O ministro do Supremo Tribunal Federal (STF) André Mendonça suspendeu, por 90 dias, as punições baseadas nas alterações na Norma Regulamentadora (NR) Nº 1, do Ministério do Trabalho e Emprego (MTE), que passou a exigência das empresas o gerenciamento de riscos psicossociais relacionados ao trabalho (leia a decisão na íntegra).
“Como classificações para avaliação de condutas passíveis de sanção, a previsão de conceitos abertos, subjetivos e sem a devida esclarecer quanto às condutas (omissivas e comissivas) esperadas e as normas aplicáveis em caso de descumprimento parecem, ao menos em sede cautelar, aplicáveis aos princípios da legalidade, da fiscalidade, do devido processo legal e, especialmente, da segurança jurídica”, justificou Mendonça.
Na liminar, concedida nesta quinta-feira (25), o magistrado ainda determinou a realização de audiências públicas para adequar a redação dos itens que tratam das punições “a padrões suficientes de objetividade e densidade normativa, necessários para a sua aplicação coercitiva e com vistas à concretização do princípio da segurança jurídica”. O Núcleo de Solução Consensual de Conflitos (Nusol) do STF tem 90 dias para conduzir as negociações.
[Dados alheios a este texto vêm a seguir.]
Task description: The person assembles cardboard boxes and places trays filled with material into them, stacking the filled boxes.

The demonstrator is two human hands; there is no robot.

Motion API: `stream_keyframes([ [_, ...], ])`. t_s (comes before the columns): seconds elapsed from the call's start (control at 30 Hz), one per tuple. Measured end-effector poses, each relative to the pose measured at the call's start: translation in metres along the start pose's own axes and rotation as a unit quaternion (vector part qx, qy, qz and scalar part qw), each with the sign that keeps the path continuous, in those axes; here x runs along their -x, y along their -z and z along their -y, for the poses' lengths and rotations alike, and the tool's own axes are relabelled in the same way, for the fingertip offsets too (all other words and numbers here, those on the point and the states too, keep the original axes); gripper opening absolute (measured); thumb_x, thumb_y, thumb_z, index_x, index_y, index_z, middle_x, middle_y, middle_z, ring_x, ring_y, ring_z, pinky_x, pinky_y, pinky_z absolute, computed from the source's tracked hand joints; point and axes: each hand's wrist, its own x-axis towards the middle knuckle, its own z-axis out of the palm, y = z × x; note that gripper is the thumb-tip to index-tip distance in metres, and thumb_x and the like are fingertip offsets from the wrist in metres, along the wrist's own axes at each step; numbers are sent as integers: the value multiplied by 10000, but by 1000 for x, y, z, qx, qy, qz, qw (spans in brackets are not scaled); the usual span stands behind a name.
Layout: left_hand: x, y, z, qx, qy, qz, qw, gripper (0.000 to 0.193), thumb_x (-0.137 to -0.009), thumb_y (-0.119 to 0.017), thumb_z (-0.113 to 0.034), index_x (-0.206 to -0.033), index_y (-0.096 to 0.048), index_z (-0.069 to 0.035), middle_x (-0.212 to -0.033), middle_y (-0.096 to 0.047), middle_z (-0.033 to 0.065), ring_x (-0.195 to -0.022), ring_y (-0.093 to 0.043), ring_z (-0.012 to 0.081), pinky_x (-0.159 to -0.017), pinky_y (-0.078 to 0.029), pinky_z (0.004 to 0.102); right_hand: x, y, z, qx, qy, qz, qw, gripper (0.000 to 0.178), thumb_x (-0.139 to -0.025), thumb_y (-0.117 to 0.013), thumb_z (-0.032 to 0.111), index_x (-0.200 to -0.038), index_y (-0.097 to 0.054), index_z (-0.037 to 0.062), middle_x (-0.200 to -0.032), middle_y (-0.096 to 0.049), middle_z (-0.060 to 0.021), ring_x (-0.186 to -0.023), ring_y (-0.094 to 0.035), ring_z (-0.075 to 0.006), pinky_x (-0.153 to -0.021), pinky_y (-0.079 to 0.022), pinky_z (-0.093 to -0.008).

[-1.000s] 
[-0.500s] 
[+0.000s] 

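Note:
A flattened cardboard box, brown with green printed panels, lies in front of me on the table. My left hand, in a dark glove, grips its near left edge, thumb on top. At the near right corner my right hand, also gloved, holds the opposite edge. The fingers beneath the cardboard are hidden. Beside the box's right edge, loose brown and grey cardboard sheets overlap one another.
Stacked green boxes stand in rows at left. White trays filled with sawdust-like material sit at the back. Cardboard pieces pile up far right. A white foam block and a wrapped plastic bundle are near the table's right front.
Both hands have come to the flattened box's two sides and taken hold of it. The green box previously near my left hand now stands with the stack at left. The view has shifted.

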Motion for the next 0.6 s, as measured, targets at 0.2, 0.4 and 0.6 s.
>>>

A decisão provisória será revisada pelos dez ministros em uma sessão virtual marcada para o dia 7 de agosto. Até lá, o governo está autorizado a expedir “recomendações e outras medidas de caráter informativo e de orientação”, mas não pode aplicar punições. Mendonça também esclarece que a liminar não impede “a autuação e aplicação de avaliações a regulamentos com fundamento em outras normas que igualmente protegem a saúde mental do trabalhador”.